PM Tsvangirai withdrew from government three weeks ago
Zimbabwean Prime Minister Morgan Tsvangirai has called off his party's boycott of the unity government with President Robert Mugabe.
Mr Tsvangirai said he was giving Mr Mugabe 30 days to implement the power-sharing agreement on "the pertinent issues we are concerned about".
The prime minister was speaking after regional crisis talks in Mozambique.
The MDC accuses Mr Mugabe's Zanu-PF of continuing to harass its activists and acting in "bad faith".
The Southern Africa Development Community (Sadc), which is the guarantor of last year's power-sharing agreement, urged all parties to respect the deal and said they had 15-30 days to "engage in dialogue".
By Karen Allen, BBC News, Johannesburg
The meeting in Maputo is not offering a magic bullet. The parties have the next 15-30 days to "engage in dialogue".
The MDC has interpreted that to mean that a clear timetable is to be set for the swearing-in of governors and its nominee for deputy agriculture minister - Roy Bennett. It also expects its partner in government to address other outstanding issues of the global political agreement, in particular the appointment of the governor of the central bank and the attorney general.
But what if that does not happen, what are the sanctions available?
The MDC has taken some solace that South Africa's President Jacob Zuma has promised to take stock of the situation in 30 days' time. But there has been little sign of the "more vocal" stance President Zuma's ANC party has promised on Zimbabwe.
Mr Tsvangirai's Movement for Democratic Change says outstanding issues should be agreed within 15 days and thenimplemented within 30 days.
Mr Mugabe did not speak to the media after the summit.

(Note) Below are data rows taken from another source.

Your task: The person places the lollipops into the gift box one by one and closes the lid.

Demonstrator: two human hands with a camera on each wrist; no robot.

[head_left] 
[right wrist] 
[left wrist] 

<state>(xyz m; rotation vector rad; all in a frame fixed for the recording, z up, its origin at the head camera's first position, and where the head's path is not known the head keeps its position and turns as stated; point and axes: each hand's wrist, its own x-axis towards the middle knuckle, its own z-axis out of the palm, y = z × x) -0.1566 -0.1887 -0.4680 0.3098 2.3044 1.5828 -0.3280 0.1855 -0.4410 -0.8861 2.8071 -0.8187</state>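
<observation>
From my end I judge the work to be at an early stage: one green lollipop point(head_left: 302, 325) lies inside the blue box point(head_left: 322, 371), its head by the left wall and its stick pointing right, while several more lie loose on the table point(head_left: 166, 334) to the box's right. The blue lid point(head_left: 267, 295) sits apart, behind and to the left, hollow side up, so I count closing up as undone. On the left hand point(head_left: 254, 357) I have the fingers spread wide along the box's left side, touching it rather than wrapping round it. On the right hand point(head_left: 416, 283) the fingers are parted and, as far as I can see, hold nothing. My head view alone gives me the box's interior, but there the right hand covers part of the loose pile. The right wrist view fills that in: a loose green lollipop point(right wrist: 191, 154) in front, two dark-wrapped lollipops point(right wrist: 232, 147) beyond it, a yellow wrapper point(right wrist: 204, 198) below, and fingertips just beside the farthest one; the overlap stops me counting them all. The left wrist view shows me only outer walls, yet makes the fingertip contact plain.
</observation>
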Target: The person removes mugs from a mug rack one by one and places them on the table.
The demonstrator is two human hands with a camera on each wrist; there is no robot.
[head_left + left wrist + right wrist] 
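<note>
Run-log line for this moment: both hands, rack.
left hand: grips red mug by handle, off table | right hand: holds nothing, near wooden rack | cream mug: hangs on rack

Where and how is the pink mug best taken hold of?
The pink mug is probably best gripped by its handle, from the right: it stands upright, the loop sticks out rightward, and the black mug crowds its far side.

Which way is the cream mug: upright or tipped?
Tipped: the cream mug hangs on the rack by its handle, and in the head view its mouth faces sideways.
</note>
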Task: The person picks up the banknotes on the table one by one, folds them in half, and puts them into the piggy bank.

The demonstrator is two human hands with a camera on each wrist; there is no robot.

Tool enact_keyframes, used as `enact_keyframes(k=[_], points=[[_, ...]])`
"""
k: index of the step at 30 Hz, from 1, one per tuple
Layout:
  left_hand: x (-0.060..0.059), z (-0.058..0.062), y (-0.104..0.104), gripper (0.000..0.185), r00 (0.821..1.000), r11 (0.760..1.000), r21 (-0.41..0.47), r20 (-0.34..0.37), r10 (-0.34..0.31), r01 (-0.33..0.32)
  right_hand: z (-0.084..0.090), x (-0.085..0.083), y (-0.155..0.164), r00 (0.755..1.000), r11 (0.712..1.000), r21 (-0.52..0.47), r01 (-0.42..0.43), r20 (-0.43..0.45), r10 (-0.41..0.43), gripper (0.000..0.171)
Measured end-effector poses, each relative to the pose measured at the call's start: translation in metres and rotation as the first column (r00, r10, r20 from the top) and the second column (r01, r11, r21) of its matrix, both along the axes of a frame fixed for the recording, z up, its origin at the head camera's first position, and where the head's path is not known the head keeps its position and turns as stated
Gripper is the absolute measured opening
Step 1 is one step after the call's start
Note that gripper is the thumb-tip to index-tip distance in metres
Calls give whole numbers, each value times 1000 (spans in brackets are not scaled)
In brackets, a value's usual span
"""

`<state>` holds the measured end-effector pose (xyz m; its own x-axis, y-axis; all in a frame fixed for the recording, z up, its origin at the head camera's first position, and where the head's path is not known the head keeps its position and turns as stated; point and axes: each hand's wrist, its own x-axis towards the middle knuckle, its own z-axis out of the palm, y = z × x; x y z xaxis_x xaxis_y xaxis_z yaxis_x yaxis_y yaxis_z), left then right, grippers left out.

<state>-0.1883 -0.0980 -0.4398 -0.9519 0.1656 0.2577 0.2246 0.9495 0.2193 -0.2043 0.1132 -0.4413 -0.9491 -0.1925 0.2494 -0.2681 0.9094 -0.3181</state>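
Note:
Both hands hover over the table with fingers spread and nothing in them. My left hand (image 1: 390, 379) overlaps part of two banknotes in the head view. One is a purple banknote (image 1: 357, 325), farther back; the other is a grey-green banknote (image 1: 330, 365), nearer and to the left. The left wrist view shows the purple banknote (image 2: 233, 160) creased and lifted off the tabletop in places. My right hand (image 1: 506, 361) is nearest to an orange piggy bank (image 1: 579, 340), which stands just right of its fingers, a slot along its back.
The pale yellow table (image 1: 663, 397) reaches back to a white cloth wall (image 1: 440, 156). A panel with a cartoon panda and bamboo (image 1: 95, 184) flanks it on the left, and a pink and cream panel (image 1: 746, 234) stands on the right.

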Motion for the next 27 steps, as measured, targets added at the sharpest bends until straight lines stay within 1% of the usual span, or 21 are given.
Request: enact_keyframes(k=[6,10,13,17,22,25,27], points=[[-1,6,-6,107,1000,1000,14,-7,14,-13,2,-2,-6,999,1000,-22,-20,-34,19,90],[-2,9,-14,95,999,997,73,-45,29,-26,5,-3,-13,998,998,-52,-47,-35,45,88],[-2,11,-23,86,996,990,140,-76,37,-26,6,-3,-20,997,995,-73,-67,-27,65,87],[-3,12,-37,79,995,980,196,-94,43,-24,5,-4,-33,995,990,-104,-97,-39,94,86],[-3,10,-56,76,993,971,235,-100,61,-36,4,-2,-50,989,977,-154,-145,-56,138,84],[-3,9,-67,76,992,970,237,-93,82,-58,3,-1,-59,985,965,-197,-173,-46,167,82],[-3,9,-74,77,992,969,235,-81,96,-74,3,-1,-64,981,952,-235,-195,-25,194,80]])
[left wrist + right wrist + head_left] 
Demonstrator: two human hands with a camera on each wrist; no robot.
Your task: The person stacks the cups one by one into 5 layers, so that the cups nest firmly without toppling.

Mozambican President Armando Guebuza said he thought the situation would change within 30 days.
Sadc head Tomaz Salomao said South Africa's President Jacob Zuma would soon visit Zimbabwe to evaluate progress.
The next Zimbabwe cabinet meeting is on Tuesday, and MDC spokesman Nelson Chamisa said his party's ministers would attend.
Mr Tsvangirai walked out of the coalition government on 16 October in protest at the detention of a senior MDC official on terrorism charges and over Mr Mugabe's failure to implement political agreements.
The official, Roy Bennett, was later released on bail and is due to go on trial on Monday on charges of terrorism, insurgency, sabotage and banditry.
He was arrested in February, as he was due to be sworn in as deputy agriculture minister.
MDC accuses Zanu-PF of campaign of violence, Zanu-PF dismisses claims as 'outrageous'
MDC says central bank governor and attorney general must be replaced, Zanu-PF disagrees
MDC says terrorism charges against him should be dropped, Zanu-PF says courts must decide
Mr Mugabe refuses to swear in MDC nominees
MDC says farm seizures must stop, Zanu-PF disagrees
The MDC also said there had been "increased violent" attacks on party members by militants from President Mugabe's Zanu-PF, as well as renewed invasions of white-owned farms.
Last week, Zanu-PF described the allegations as "cheap propaganda".
Mr Tsvangirai's allies also accuse Mr Mugabe of making key appointments, such as the attorney general, the central bank governor, provincial governors and diplomats, without consulting them.
Zanu-PF says the MDC has not done enough to attract foreign aid and investment since it joined the government to end the impasse following last year's disputed elections.
The unity government has managed to halt Zimbabwe's economic collapse but donors remain wary of resuming funding.